Aku dan penjual buku saling save nomor. Kalau sudah lama tidak ke Gladak biasanya ditanya. Mereka juga jarang posting buku di status Wanya. Paling-paling, ya di Facebook pribadinya. Dan hanya Mas Entis kayaknya yang lumayan update di Facebooknya. Dulu kita pernah mengajarkan mereka bagaimana jualan di media.

Di masa pandemi, kami sering janjian bersama teman-teman. Sebab, di masa pandemi, semua toko buku itu sepi orang, sepi pelanggan. Bahkan Togamas dan sekian banyak retail toko buku tutup. Dan tokoh besar seperti Gramedia hampir saja juga tutup. Untungnya mereka pintar manajemen: mereka menjual tas, pulpen, koper dan jam tangan. Dan punya hotel plus media. Janjian ke Gladak, sekadar untuk memberikan semangat kepada mereka, bahwa “kami, pelanggan masih ada”.

Minggu lalu, aku ke Gladak lagi. Wajah para penjual buku di Gladak tampak cerah. Mereka bercerita bagaimana banyak komunitas dan orang-orang kembali berdatangan ke kiosnya. Mereka juga kadang diwawancara, dipotret, dan nama-nama mereka disebut di media. Kabanyakan yang datang adalah wajah baru: anak muda dan berpakaian kelcer. Kita bisa menebak itu adalah generasi milenal dan gen-Z.

Anak-anak milenal dan gen-Z  ternyata juga suka buku. Mereka dominan baca buku-buku kiri. Wah, kebengetan betul kalau kaum tua masih memandang generasi muda sebelah mata.

Kalau ada generasi tua memandang bahwa “dinamika keilmuan mandek”, itu karena mainan orang tua di Facebook saja. Sementara anak muda bisa berselancar mencari buku-buku bagus ke ujung dunia. Dan di sana banyak buku bagus yang generasi tua tidak tahu.
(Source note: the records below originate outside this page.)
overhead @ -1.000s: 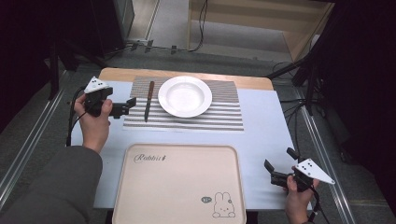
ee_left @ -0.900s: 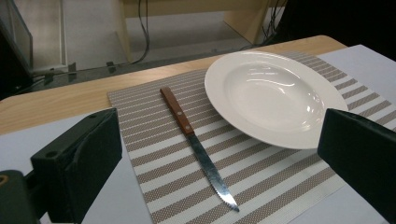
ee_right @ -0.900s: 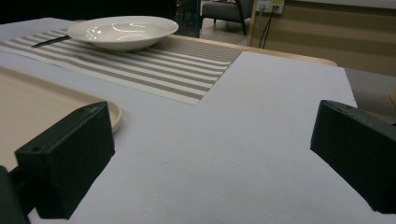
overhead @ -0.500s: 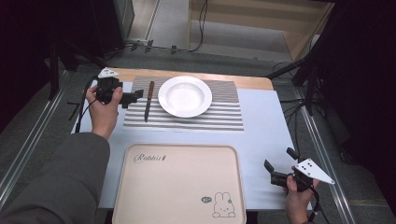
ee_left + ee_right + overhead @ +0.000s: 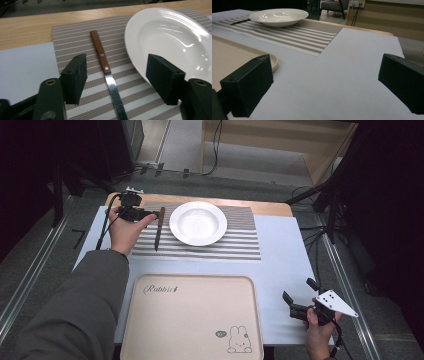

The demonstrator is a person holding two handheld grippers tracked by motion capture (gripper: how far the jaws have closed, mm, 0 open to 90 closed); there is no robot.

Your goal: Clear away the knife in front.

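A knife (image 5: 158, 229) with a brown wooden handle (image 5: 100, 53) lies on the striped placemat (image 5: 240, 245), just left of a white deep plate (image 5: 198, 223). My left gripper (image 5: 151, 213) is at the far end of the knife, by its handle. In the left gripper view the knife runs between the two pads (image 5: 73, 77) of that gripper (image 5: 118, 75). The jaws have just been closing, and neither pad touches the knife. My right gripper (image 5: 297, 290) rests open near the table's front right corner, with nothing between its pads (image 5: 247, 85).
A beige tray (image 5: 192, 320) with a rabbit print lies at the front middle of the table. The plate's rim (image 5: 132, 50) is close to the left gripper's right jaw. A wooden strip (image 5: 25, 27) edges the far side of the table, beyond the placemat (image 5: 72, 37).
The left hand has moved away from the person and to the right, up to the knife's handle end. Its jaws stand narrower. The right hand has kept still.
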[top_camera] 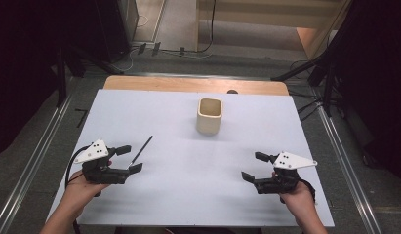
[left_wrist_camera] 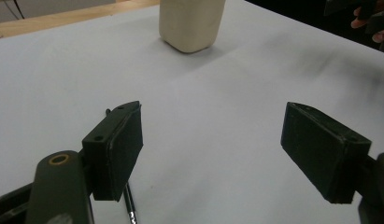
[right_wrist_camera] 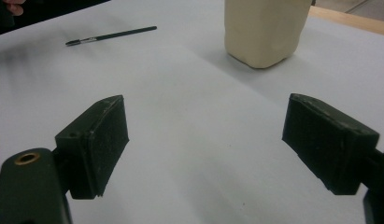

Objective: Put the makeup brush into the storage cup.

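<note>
The thin black pen (top_camera: 141, 151) lay just at one o'clock of the open, empty left hand-held gripper (top_camera: 129, 159), its long axis toward one o'clock.

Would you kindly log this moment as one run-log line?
left gripper: open, beside pen | right gripper: open, holding nothing | cup: upright, far centre of table | pen: flat, not gripped

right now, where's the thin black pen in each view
High view: the thin black pen lies at left on the white table, beside the left claw.
Left gripper view: just its tip, bottom left, under the claw's left jaw.
Right gripper view: top left, lying flat.
Shared landmark: the cream square-mouthed cup, standing beyond the pen.
</note>
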`<action>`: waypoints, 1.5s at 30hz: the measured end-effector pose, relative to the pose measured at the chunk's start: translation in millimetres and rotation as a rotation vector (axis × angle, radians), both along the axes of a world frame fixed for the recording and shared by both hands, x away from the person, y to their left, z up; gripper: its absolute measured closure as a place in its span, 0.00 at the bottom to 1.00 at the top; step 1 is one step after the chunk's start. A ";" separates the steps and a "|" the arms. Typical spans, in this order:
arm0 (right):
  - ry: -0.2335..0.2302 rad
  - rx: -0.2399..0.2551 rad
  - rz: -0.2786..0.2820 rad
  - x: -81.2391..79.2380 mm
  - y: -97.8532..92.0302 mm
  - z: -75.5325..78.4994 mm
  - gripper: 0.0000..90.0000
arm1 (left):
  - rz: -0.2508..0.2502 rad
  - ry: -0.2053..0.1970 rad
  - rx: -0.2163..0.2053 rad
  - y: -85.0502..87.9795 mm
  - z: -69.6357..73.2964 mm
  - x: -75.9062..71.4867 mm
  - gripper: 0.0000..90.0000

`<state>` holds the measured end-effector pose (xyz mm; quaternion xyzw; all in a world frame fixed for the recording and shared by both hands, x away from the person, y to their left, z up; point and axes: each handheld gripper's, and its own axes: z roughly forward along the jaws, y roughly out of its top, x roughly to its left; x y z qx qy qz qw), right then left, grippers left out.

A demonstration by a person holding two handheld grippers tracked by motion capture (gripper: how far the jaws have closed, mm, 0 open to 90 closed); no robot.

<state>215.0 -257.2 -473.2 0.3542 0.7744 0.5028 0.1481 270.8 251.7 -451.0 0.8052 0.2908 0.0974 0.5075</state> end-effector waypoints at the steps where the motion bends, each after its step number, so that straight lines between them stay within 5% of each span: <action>1: 0.003 0.002 0.001 0.0 0.1 0.0 0.17 | 0.004 0.001 0.009 0.2 0.4 0.1 0.24; 13: 0.012 0.003 0.001 0.8 0.8 -1.1 0.17 | 0.080 -0.027 -0.022 4.2 2.1 4.4 0.24; 23: 0.007 -0.002 -0.008 -1.0 -1.4 -1.8 0.17 | 0.118 -0.006 -0.038 4.0 3.1 9.5 0.24; 45: 0.014 -0.028 -0.017 -6.5 -3.4 -2.6 0.17 | 0.221 -0.031 -0.022 1.0 -1.0 20.2 0.24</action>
Generasi muda biasa berdiskusi keilmuan di mana saja. Mereka bisa berdiskusi keilmuan semua media, seperti Tiktok, Instagram, Wa dan lainnya. Tak perlu tempat khusus, apalagi flayer. Ini cukup mudah bagi generasi muda. Tapi cukup sulit bagi generasi tua.

Seperti warung buku Gladak Surakarta, ada banyak yang tidak tahu, bahwa di sinilah “surganya buku lawas”  dan ada pula pecel dan teh anget asoy.